Material for this task ▸
'''

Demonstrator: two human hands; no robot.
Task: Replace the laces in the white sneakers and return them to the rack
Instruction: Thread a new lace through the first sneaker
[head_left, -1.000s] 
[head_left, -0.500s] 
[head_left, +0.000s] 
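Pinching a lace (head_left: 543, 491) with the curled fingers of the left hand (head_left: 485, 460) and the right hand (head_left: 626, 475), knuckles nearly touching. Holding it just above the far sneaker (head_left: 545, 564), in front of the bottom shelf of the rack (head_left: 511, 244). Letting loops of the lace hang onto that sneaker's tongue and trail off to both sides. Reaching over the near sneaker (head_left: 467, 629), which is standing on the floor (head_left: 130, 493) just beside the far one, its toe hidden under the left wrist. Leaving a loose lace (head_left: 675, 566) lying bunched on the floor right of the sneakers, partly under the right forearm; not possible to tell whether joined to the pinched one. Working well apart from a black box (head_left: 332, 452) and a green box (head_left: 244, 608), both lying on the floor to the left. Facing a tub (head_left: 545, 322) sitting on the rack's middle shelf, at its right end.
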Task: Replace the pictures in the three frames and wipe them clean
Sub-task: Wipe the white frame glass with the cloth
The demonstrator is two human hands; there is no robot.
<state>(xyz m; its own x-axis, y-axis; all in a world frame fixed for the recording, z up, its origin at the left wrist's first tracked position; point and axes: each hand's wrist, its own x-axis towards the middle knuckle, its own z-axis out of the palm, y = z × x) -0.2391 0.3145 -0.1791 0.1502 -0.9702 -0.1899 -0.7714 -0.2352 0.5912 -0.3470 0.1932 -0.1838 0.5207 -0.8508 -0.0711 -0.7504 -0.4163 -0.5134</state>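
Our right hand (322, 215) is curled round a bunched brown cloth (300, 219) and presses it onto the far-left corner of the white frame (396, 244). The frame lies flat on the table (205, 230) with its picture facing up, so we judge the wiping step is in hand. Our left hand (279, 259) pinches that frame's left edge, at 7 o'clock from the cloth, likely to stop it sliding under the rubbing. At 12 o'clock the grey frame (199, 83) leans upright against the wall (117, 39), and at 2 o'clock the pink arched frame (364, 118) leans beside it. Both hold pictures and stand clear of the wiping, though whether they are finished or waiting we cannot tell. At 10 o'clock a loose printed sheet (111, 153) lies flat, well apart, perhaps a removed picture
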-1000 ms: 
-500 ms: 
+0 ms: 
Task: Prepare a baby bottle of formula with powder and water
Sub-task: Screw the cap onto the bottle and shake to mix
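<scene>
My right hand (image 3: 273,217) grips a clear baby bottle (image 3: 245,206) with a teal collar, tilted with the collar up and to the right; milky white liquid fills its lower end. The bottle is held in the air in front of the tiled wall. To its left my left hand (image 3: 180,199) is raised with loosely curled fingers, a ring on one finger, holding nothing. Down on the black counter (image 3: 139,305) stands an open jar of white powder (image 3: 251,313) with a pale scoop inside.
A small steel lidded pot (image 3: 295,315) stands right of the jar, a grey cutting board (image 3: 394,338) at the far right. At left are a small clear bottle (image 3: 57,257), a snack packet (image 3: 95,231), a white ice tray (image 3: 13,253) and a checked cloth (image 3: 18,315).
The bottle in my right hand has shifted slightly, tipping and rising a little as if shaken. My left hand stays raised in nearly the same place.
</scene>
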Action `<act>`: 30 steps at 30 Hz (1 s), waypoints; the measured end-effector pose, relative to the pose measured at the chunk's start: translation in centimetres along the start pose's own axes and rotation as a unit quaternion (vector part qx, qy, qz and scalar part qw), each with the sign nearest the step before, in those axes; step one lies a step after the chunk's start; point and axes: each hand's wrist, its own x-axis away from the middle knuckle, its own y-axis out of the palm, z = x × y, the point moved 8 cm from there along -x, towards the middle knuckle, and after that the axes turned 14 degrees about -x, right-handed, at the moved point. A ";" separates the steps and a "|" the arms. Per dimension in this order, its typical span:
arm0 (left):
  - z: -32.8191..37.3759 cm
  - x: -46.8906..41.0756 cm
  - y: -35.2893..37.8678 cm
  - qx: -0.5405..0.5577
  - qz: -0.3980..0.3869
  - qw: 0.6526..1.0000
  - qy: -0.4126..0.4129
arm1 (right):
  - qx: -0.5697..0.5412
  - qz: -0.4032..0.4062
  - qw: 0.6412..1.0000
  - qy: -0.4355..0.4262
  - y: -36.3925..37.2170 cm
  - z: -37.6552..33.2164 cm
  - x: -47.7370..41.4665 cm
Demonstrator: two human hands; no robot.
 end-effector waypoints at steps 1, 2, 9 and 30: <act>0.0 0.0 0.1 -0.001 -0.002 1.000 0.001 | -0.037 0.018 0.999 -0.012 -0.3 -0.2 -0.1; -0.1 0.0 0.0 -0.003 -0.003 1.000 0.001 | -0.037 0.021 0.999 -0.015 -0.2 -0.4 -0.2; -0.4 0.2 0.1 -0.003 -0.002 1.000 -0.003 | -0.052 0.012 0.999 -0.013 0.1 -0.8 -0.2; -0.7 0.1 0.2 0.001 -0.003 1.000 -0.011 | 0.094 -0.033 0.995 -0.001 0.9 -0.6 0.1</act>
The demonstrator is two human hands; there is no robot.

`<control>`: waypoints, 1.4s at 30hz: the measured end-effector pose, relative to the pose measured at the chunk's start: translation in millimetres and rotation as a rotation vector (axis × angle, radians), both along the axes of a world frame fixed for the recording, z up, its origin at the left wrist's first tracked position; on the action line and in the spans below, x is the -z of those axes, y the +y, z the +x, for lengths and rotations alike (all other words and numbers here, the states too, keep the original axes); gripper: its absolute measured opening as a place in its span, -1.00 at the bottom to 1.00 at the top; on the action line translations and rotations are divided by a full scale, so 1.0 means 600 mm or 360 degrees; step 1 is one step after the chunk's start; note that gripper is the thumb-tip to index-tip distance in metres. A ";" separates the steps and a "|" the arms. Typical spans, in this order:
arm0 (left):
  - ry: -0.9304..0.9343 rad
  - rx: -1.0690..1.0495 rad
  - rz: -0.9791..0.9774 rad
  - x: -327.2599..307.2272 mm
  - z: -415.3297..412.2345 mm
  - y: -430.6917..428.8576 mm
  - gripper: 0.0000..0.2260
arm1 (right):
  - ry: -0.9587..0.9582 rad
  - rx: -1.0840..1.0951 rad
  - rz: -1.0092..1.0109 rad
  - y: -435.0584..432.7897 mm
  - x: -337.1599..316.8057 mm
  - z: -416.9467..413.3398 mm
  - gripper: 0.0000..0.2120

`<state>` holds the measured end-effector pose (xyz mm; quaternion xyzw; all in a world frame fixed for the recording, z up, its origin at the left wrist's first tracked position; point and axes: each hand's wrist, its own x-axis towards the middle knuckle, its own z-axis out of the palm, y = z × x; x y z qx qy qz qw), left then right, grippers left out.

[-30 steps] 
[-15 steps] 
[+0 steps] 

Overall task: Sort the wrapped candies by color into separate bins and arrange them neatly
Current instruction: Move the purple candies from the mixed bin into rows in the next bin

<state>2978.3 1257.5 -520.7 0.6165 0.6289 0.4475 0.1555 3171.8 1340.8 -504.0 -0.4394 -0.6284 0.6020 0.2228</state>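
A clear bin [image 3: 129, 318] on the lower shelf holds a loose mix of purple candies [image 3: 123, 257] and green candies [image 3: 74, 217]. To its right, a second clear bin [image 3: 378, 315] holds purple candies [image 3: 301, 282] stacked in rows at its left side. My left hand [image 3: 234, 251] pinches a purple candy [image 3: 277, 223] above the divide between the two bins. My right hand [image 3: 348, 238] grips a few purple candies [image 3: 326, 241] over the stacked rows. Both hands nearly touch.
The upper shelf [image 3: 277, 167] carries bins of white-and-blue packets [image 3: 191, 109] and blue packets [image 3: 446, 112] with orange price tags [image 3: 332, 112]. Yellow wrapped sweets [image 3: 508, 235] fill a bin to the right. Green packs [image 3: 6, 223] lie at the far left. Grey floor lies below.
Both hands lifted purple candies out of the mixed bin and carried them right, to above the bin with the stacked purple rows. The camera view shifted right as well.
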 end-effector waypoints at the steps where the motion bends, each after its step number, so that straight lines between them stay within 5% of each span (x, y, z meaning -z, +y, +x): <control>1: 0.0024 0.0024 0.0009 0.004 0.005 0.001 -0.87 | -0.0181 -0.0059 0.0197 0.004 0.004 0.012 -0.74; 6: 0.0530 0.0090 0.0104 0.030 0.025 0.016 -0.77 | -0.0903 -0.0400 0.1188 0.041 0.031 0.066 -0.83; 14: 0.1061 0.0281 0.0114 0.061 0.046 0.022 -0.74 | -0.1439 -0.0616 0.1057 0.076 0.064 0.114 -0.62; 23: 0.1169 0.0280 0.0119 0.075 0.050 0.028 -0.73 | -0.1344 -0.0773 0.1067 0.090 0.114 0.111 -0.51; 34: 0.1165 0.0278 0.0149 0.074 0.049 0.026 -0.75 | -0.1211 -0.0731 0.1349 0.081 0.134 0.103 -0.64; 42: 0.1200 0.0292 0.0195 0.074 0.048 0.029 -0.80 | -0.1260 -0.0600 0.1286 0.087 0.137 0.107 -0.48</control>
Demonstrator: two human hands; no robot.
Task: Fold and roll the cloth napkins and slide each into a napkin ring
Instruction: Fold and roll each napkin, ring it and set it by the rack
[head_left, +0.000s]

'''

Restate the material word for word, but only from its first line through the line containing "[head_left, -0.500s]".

Demonstrator: two human hands; no robot.
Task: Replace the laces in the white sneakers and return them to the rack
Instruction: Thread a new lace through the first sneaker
[head_left, -1.000s] 
[head_left, -0.500s] 

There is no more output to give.